QUALITY: When Medicaid Gets Health Right
We've written in the past about the North Carolina Medicaid Medical Home model, and its success in providing high quality care to vulnerable populations while saving money. The Kaiser Foundation's Drew Altman focuses on Community Care of North Carolina in his latest commentary. We aren't going to rehash the program here, (read our earlier posts or this Kaiser issue brief) but we were interested in what he identifies as the "few big messages to take away from this experience." The emphasis is ours:
One is the evidence that basic delivery changes have the potential to make a difference and produce savings. This is not cutting edge or controversial comparative effectiveness research or complex payment reform; it's basic, sensible care management with the delivery system and data system changes necessary to make it happen. I suspect a number of variations on this approach could be effective depending on local circumstances. The key is providing a usual source of care and truly managing care for those who need it most, whether that is called "primary care case management" as it was 25 years ago, or an "enhanced medical home" as it is in North Carolina.
A second message is that Medicaid, often characterized in public debate like other public programs as lagging behind the private sector in its ability to innovate, can be a leader in demonstrating how to improve care and lower costs through delivery system changes.

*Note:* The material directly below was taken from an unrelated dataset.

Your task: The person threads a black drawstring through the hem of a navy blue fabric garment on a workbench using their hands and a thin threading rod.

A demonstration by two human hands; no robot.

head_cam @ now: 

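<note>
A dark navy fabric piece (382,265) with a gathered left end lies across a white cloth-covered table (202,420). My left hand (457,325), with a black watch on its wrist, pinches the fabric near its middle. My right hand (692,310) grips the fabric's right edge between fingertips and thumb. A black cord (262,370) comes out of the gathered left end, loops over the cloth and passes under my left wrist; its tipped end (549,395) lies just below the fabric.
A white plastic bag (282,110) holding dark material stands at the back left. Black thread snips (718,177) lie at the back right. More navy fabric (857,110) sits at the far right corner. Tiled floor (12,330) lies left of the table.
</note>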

A third message is about the importance of focusing efforts on the sickest, highest cost patients, because they have the greatest health care needs and account for such a substantial share of health care spending. A small percentage of the U.S. population (five percent) accounts for nearly half of health care spending. If we want to get a handle on increases in spending in Medicare and Medicaid, we will need to do more to reach out to and more effectively manage care for these high cost groups.
Other states are putting some of these lessons to work; Indiana, for instance, has been doing a lot on chronic disease management for its Medicaid population. And some community health clinics, like the Urban Health Plan in the Bronx we wrote about earlier this year, have learned as North Carolina has that you can provide a lot better care to poor people when social workers team up with the medical staff to address the context as well as the complications. That's often not the case, another example of penny wise, health care system foolish.
One last comment. There is a certain amount of urban myth -- I haven't seen it in writing, but I've heard a lot of offhand remarks in health policy settings -- that the North Carolina program is working because it's only treating healthy kids. That's not the case. It's treating some healthy kids -- and it's enabling some kids stay healthy. But it's also treating people with serious chronic illnesses. And it's doing a very good job.